Dopo aver seguito studi artistici si interessa appassionatamente ad approfondire i meccanismi e l’evolversi della storia dell’arte contemporanea.
Proprio in qualità di critico d’arte e corrispondente, negli anni ’80 e ’90, ha firmato saggi e recensioni per alcuni dei maggiori periodici del settore, tra i quali: Terzoocchio delle edizioni Bora di Bologna, Flash Art di Milano Julier di Trieste ed il genovese ExArte .
Inoltre affiancherà attivamente come consulente la famosa galleria d’Arte avanguardistica Fluxia durante tutto il periodo della sua esistenza.
Ha partecipato all’organizzazione di numerosi eventi, tra i quali l’anniversario del centenario dell’Istituto d’Arte di Chiavari e la commemorazione del trentennale della morte del poeta Camillo Sbarbaro a S. Margherita L.
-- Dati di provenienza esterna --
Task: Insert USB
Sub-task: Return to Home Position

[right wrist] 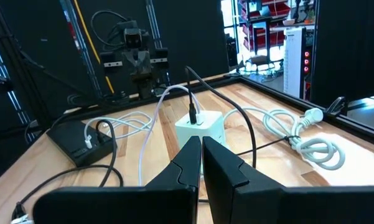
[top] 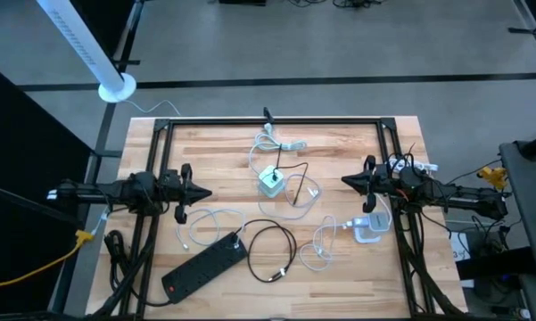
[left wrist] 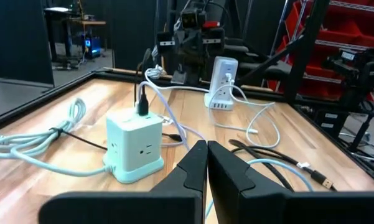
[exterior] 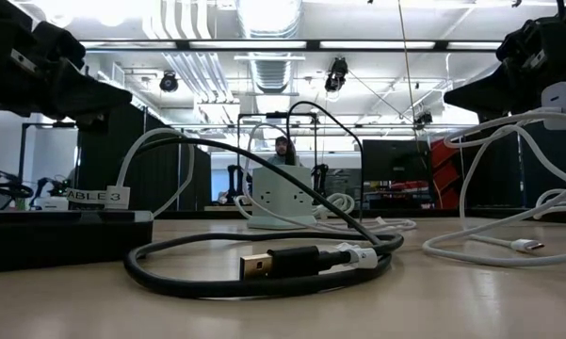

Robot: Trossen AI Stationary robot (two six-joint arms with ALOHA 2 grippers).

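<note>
A mint-green cube outlet [top: 269, 181] stands mid-table with a black cord [left wrist: 141, 99] plugged into its top. A coiled black USB cable [top: 272, 250] lies near the front edge, its gold plug [exterior: 256, 265] resting flat on the wood. My left gripper [top: 205, 193] hovers shut at the table's left, pointing level toward the cube [left wrist: 134, 148]. My right gripper [top: 346, 180] hovers shut at the right, pointing level at the cube [right wrist: 200, 130] from the other side. Neither touches anything.
A black power strip [top: 205, 266] lies at the front left. A white charger [top: 368, 230] stands at the right with white cables looping around it. A bundled white cord [top: 281, 143] lies toward the far edge. A black frame [top: 276, 121] borders the table.
</note>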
Nel 2010 pubblica il suo primo romanzo: “La strana faccenda di via Beatrice D’Este”, un giallo fantasioso e “intimista”.
Nel 2018 pubblica il fantasy storico “Tiwanaku La Leggenda” ispirato alla storia ed alle leggende delle Ande pre-incaiche.
Attualmente collabora con alcuni blog e riviste on-line come “Chili di libri, “Accademia della scrittura”,
“Emozioni imperfette”, “L’artefatto”,” Read il magazine” e “Hermes Magazine” occupandosi ancora di critica d’arte e di recensioni letterarie.